- **Problem**:
With nothing added or dropped, output every record below exactly.

- **Data for review**:
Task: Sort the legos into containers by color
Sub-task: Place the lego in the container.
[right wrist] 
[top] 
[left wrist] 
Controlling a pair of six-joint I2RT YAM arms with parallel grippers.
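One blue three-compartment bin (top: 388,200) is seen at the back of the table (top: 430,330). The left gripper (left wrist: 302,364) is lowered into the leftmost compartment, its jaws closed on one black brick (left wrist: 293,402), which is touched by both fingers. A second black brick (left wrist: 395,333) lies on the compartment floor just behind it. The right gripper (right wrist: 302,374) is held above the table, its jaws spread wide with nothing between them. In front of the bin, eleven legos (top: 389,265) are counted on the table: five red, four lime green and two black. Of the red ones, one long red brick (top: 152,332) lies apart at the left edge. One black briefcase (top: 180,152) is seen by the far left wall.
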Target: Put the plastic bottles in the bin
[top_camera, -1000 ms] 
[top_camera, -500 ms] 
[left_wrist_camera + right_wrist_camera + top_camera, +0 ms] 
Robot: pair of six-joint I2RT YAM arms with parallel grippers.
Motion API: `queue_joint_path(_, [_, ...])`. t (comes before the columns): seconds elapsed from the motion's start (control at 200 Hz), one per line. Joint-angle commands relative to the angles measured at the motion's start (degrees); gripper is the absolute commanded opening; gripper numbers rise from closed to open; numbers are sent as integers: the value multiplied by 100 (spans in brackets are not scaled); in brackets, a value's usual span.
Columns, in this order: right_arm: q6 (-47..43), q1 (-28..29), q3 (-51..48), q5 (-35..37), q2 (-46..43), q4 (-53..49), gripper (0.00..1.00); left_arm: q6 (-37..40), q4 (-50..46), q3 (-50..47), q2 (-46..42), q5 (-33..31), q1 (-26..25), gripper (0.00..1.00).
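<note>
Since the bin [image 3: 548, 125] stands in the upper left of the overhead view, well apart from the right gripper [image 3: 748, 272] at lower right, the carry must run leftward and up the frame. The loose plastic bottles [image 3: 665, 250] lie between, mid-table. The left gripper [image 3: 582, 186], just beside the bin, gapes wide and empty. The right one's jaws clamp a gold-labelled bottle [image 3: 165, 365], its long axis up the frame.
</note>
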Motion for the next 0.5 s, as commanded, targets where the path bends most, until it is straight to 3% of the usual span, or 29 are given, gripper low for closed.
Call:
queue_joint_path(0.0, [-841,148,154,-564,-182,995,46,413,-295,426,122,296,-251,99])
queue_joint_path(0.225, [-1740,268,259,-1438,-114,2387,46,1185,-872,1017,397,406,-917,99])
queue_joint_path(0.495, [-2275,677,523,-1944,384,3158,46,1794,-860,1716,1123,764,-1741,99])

- **Finished task**:
Task: Sort the legos into containers by color
Sub-task: Place the lego in the container.
[right wrist] 
[top] 
[left wrist] 
Controlling a pair of six-joint I2RT YAM arms with parallel grippers.
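One blue three-compartment bin (top: 388,200) is seen at the back of the table (top: 430,330). The left gripper (left wrist: 302,364) is lowered into the leftmost compartment, its jaws closed on one black brick (left wrist: 293,402), which is touched by both fingers. A second black brick (left wrist: 395,333) lies on the compartment floor just behind it. The right gripper (right wrist: 302,374) is held above the table, its jaws spread wide with nothing between them. In front of the bin, eleven legos (top: 389,265) are counted on the table: five red, four lime green and two black. Of the red ones, one long red brick (top: 152,332) lies apart at the left edge. One black briefcase (top: 180,152) is seen by the far left wall.
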Target: Put the plastic bottles in the bin
[top_camera, -1000 ms] 
[top_camera, -500 ms] 
[left_wrist_camera + right_wrist_camera + top_camera, +0 ms] 
Robot: pair of six-joint I2RT YAM arms with parallel grippers.
Motion API: `queue_joint_path(_, [_, ...])`. t (comes before the columns): seconds elapsed from the motion's start (control at 200 Hz), one per line. Joint-angle commands relative to the angles measured at the motion's start (degrees); gripper is the absolute commanded opening; gripper numbers rise from closed to open; numbers are sent as integers: the value multiplied by 100 (spans in brackets are not scaled); in brackets, a value's usual span.
Columns, in this order: right_arm: q6 (-47..43), q1 (-28..29), q3 (-51..48), q5 (-35..37), q2 (-46..43), q4 (-53..49), gripper (0.00..1.00); left_arm: q6 (-37..40), q4 (-50..46), q3 (-50..47), q2 (-46..42), q5 (-33..31), q1 (-26..25), gripper (0.00..1.00).
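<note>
Since the bin [image 3: 548, 125] stands in the upper left of the overhead view, well apart from the right gripper [image 3: 748, 272] at lower right, the carry must run leftward and up the frame. The loose plastic bottles [image 3: 665, 250] lie between, mid-table. The left gripper [image 3: 582, 186], just beside the bin, gapes wide and empty. The right one's jaws clamp a gold-labelled bottle [image 3: 165, 365], its long axis up the frame.
</note>
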Motion for the next 0.5 s, as commanded, targets where the path bends most, until it is straight to 3% of the usual span, or 29 are given, gripper low for closed.
Call:
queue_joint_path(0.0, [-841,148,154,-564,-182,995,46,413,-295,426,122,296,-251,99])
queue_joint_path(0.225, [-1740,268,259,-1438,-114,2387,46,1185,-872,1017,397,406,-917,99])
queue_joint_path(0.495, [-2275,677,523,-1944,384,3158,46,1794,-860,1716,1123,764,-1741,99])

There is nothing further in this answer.